Post about your trip planning, post-trip reports, pics, gear, whatever...

Here's a pic of me crossing a creek from a few years back. (holy sh!t that was cold)



My favorite summer pastime finally gets underway in about 24 hours. A very heavy snow year has caused a few changes to our itinerary, but we are planning to stay in a meadow for 4 days with some day hiking exploration to some high elevation lakes. I anticipate quite a bit of snow at the lakes, hence the idea of camping at a lower elevation.
 
I just did my first backpacking hike last weekend. It was only 1 night, but a good one. I've done a lot of day hikes over the last 6-7 years, but never an overnight. Did Owl's Head Mtn in the White Mountains (NH). I'm working my way through the 4000 footers list (this was #28 of 48). We hiked 7 relatively flat miles (including a bushwhack to avoid 2 difficult water crossings), set up our tent, switched to small packs, and walked another mile to the base of the Owl's Head slide. The slide was no joke (1500ft elev in 1mile) - done a few slides like this in the past (Tripyramids) but nothing ever truly prepares you to come down something that steep with loose gravel/scree. Fortunately made it back to our tent just as thunderstorms started. Then the next day we walked out in more t-storms. All in all, a great trip, but I'm much more excited for our next overnight later this summer, the Bonds traverse, since there are actually amazing views. Owl's Head is a hike I'll never forget though.
 
I just did my first backpacking hike last weekend. It was only 1 night, but a good one. I've done a lot of day hikes over the last 6-7 years, but never an overnight. Did Owl's Head Mtn in the White Mountains (NH). I'm working my way through the 4000 footers list (this was #28 of 48). We hiked 7 relatively flat miles (including a bushwhack to avoid 2 difficult water crossings), set up our tent, switched to small packs, and walked another mile to the base of the Owl's Head slide. The slide was no joke (1500ft elev in 1mile) - done a few slides like this in the past (Tripyramids) but nothing ever truly prepares you to come down something that steep with loose gravel/scree. Fortunately made it back to our tent just as thunderstorms started. Then the next day we walked out in more t-storms. All in all, a great trip, but I'm much more excited for our next overnight later this summer, the Bonds traverse, since there are actually amazing views. Owl's Head is a hike I'll never forget though.
Awesome, I'd love to hike in NE someday. Our trip tomorrow is about 8+ gradual miles. Then a fairly steep 4-5 miles to the upper meadow on Thursday. Depending on how extensive the snowpack is, we will day hike to about 7000+ feet on Friday and Saturday. I don't mind hiking on a few inches of snow. But I have no desire to posthole...
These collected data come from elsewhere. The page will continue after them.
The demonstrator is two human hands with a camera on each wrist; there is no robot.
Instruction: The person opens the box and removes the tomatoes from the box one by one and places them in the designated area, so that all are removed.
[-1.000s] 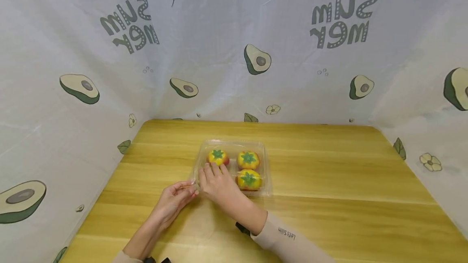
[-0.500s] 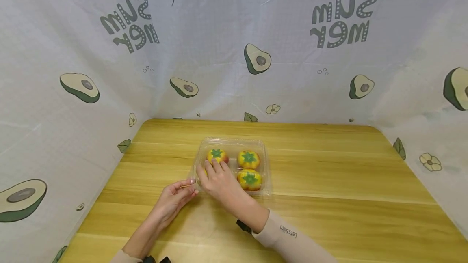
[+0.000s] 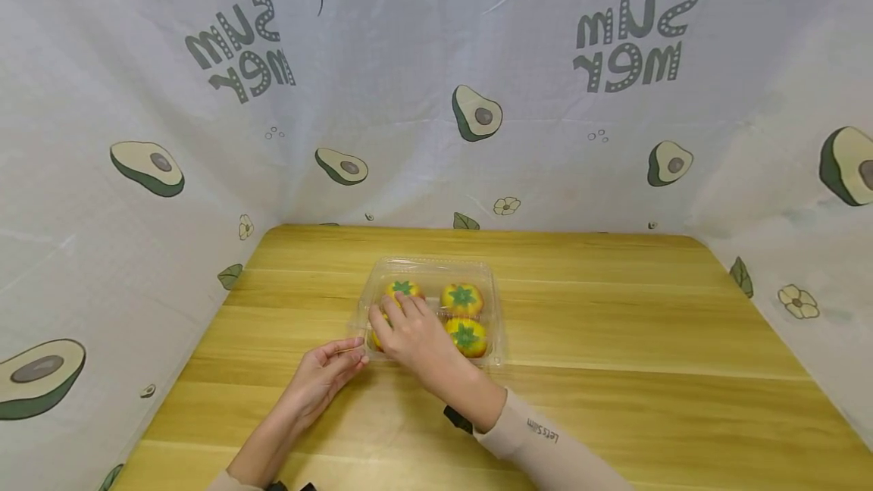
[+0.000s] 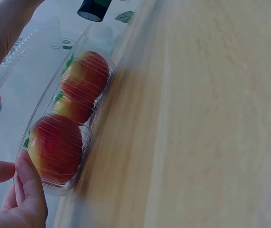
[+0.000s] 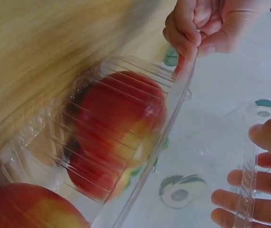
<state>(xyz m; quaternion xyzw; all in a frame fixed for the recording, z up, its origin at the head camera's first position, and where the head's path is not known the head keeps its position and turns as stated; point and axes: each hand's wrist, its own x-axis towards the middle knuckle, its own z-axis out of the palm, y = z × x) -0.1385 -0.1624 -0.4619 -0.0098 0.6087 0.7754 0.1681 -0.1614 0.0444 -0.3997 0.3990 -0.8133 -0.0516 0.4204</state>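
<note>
A clear plastic clamshell box [image 5: 176, 102] sits on the table with red-and-yellow, persimmon-like fruits [image 3: 462, 299] inside, each topped by a green star-shaped calyx. My left hand [image 3: 327, 370] pinches the rim at the box's front left corner between thumb and fingertips. The right hand [image 3: 416, 336] reaches over the box and holds the edge of the transparent lid [image 5: 249, 171], thumb on one side and fingers on the other. That lid stands raised at an angle above the base. In the head view, the right hand partly hides the front left fruit [image 3: 377, 339].
The wooden table [image 3: 614, 309] extends around the box on all sides. A white curtain [image 3: 409, 59] printed with avocados and reversed lettering hangs behind and beside it. A black device [image 3: 458, 419] is at the right wrist.
The right hand has risen slightly, and the lid's front edge has moved up and back with it. More of the front fruits shows. The left hand has stayed at the corner.
</note>
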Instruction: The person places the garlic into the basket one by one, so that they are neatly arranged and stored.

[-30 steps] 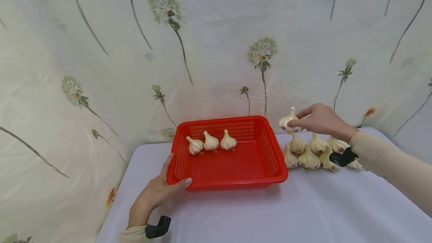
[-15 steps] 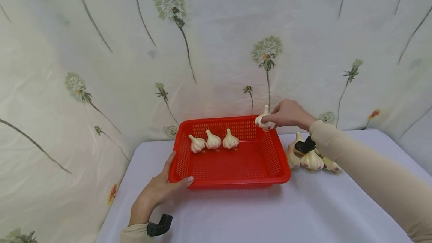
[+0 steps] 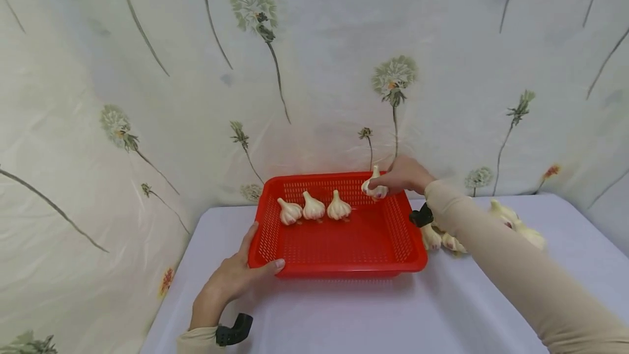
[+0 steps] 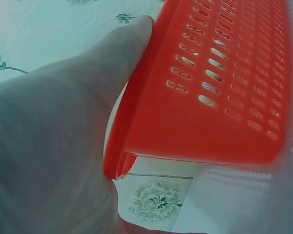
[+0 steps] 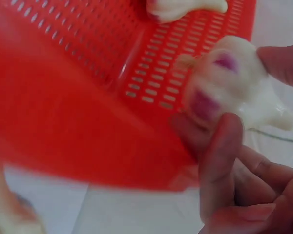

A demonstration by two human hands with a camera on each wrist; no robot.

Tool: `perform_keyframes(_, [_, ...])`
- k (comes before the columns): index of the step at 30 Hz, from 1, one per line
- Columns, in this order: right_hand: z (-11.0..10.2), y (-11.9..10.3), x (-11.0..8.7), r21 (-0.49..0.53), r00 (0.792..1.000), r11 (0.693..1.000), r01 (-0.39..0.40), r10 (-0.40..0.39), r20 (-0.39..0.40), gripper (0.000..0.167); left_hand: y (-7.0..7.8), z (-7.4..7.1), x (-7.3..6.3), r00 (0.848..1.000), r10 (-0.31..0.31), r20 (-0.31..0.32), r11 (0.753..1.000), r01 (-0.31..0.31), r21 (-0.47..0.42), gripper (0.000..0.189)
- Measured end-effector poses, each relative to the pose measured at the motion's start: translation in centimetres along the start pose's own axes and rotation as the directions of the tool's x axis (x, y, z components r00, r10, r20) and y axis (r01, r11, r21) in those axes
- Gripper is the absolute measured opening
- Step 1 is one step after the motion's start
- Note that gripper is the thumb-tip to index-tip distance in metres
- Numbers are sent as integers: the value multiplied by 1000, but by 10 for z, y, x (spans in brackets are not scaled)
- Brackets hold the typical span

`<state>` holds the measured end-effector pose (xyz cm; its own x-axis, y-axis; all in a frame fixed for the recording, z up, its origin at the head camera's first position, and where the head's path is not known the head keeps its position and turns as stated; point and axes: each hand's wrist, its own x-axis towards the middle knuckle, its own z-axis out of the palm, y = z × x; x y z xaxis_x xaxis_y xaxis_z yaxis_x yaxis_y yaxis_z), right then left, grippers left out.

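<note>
My right hand [image 3: 405, 175] pinches a garlic bulb [image 3: 374, 187] by its sides, stem up, over the back right part of a red plastic basket [image 3: 339, 267]. In the right wrist view, the held bulb [image 5: 224, 80] shows purple patches between thumb and fingertips. Three white garlic bulbs [image 3: 313, 207] stand in a row inside the basket, along its back left. My left hand [image 3: 236, 277] grips the basket's front left corner, thumb on the front rim and fingers along the left side. The left wrist view shows that hand [image 4: 78, 92] against the rim; some fingers are hidden.
Several more garlic bulbs [image 3: 516, 222] lie on the white-covered table [image 3: 344, 316] to the right of the basket, partly hidden by my right sleeve [image 3: 506, 255]. Behind the table hangs a pale curtain [image 3: 314, 70] printed with dandelions.
My right hand has carried the garlic bulb left from above the pile, over the basket's right rim, and lowered it slightly. The left hand keeps its hold on the corner.
</note>
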<state>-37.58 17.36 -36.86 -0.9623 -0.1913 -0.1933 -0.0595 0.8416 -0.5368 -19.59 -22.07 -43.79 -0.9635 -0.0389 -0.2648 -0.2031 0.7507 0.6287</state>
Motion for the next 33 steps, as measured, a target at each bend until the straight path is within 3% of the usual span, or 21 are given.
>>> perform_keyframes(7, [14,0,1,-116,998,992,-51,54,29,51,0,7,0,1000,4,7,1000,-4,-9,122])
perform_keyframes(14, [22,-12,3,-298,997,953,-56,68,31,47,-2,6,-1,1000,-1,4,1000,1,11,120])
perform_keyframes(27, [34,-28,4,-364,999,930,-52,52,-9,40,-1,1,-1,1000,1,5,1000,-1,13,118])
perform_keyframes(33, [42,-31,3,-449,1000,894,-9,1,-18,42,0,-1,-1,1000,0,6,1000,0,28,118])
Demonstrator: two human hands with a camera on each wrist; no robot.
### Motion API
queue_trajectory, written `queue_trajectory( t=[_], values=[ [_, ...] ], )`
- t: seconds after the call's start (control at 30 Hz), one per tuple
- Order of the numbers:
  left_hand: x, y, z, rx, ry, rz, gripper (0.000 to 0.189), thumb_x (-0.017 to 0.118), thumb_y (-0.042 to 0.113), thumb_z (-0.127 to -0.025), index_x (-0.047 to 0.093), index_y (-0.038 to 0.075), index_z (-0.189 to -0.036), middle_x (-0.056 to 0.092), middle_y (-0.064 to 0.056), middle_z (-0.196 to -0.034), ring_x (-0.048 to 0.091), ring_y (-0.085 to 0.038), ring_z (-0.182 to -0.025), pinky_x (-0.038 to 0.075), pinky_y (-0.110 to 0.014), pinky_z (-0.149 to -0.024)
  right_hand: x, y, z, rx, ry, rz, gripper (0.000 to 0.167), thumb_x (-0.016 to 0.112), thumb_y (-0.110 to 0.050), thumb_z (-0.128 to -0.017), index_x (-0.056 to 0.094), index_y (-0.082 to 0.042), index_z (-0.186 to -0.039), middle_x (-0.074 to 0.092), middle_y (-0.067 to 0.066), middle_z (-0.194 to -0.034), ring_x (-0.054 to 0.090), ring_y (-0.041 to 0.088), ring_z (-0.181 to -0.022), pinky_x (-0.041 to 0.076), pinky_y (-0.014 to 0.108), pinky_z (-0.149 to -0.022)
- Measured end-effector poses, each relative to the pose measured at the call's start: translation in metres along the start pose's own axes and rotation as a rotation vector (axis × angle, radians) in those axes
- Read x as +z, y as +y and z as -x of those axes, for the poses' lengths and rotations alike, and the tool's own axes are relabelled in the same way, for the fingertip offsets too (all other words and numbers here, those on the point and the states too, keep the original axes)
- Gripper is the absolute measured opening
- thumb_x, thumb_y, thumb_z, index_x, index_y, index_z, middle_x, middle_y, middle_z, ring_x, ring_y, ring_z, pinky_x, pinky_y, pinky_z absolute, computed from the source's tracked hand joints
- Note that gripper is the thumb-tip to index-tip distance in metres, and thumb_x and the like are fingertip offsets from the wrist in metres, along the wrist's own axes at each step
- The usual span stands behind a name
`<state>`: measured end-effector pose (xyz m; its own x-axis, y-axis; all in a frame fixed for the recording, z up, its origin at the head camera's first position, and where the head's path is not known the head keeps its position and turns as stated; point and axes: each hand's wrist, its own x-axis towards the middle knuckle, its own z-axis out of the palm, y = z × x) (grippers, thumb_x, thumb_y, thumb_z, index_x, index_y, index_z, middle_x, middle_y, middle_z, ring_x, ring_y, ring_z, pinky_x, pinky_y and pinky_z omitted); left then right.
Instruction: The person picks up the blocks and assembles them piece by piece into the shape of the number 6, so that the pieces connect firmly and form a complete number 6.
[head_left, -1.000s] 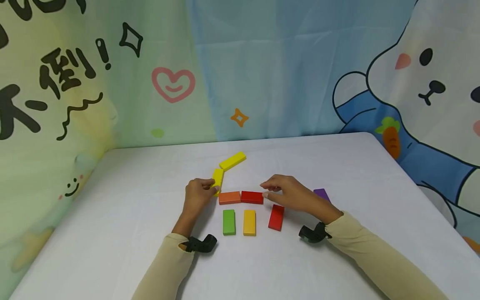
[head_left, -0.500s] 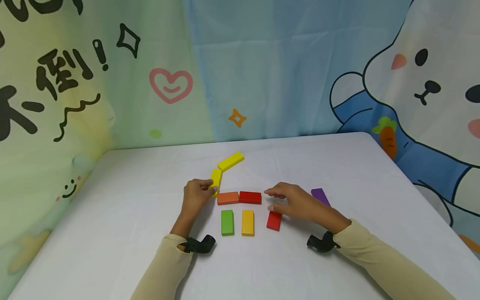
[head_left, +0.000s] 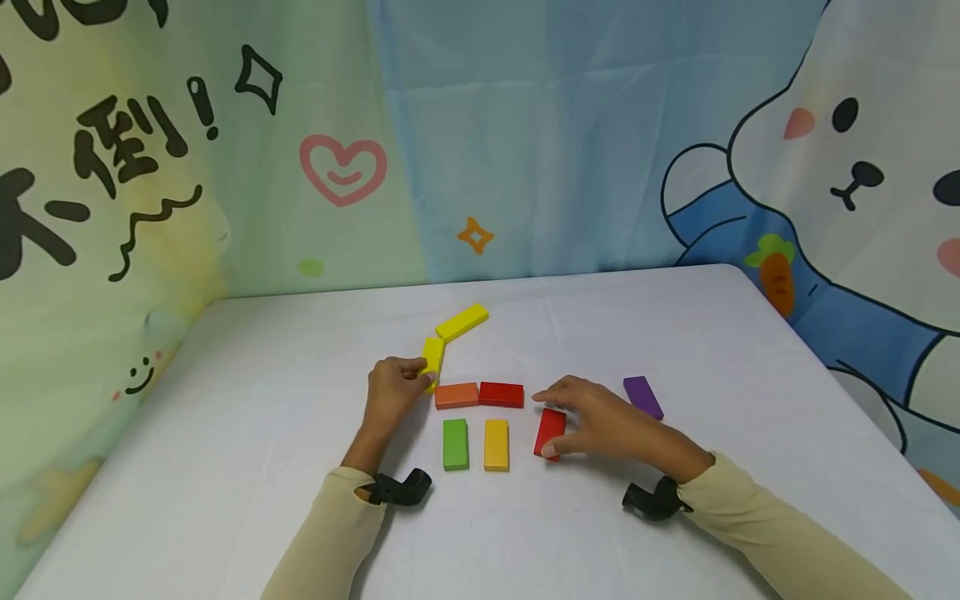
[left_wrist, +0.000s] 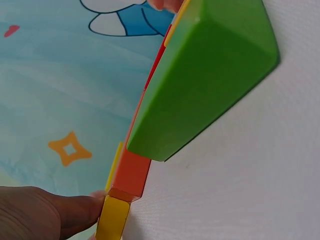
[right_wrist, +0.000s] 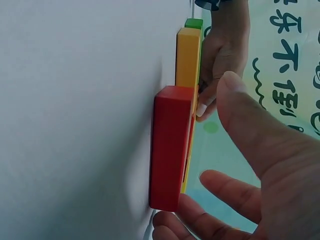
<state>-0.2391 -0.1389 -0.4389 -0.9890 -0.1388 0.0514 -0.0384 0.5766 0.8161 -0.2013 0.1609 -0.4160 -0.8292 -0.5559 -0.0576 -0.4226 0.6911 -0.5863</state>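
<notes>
the red block is lying at a slant on the table, beside the amber block. the right hand is reaching around it, thumb and fingers spreading. the left hand is touching the yellow block; whether it is pinching cannot be confirmed. judging by appearance, expect a light, stiff, smooth piece; grip its long sides.

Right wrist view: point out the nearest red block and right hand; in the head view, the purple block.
Nearest red block (right_wrist: 169,150), right wrist view: middle of its largest visible face.
Right hand (right_wrist: 289,175), right wrist view: thumb base.
Purple block (head_left: 642,397), head view: middle of its top face.
</notes>
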Motion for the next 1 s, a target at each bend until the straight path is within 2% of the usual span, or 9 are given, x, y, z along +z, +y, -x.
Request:
queue_trajectory(
  t=[0.3,1.0],
  values=[
    [0.000,-0.001,-0.001,-0.006,0.002,-0.009,0.033,0.075,0.009,-0.084,0.070,-0.005,-0.113,0.066,-0.019,-0.110,0.063,-0.026,-0.097,0.055,-0.032,-0.076,0.001,0.000,0.005,0.001,-0.002,0.021,0.080,0.084,-0.048,-0.069,0.058,-0.010,-0.135,0.058,0.006,-0.123,0.052,0.026,-0.115,0.047,0.048,-0.095],
    [0.000,0.000,0.000,-0.002,0.006,0.003,0.032,0.075,0.008,-0.084,0.070,-0.005,-0.113,0.067,-0.019,-0.110,0.064,-0.026,-0.097,0.056,-0.033,-0.077,0.003,0.001,0.011,0.018,0.019,0.063,0.078,0.085,-0.045,-0.071,0.059,-0.007,-0.133,0.058,0.004,-0.118,0.052,0.024,-0.111,0.048,0.045,-0.094]
  ],
)
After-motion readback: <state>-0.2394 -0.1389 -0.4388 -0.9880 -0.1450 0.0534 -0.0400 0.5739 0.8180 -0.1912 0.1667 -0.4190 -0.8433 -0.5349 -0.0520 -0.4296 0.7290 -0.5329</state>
One plus of backpacking here in far Northern California is that thunderstorms are not common. Out of all of my trips over the last 20+ years, I've only experienced one. It was awesome and scary at the same time! There were some around us on our hike out last year. I was a little nervous hiking out on an exposed ridgeline, but the storms never really got close.
 
I find that hiking on hard packed snow/ice with microspikes is sometimes actually easier than the same trail without snow. obviously posting is a concern though, especially with a heavy pack. we hiked Mt. Pierce in NH a couple months back and there was still monorail, but it was quickly deteriorating. In some spots the ice was just barely wide enough for a boot, which made for a pretty shitty experience when someone came the other direction. But I do enjoy hiking on snow/ice in shorts.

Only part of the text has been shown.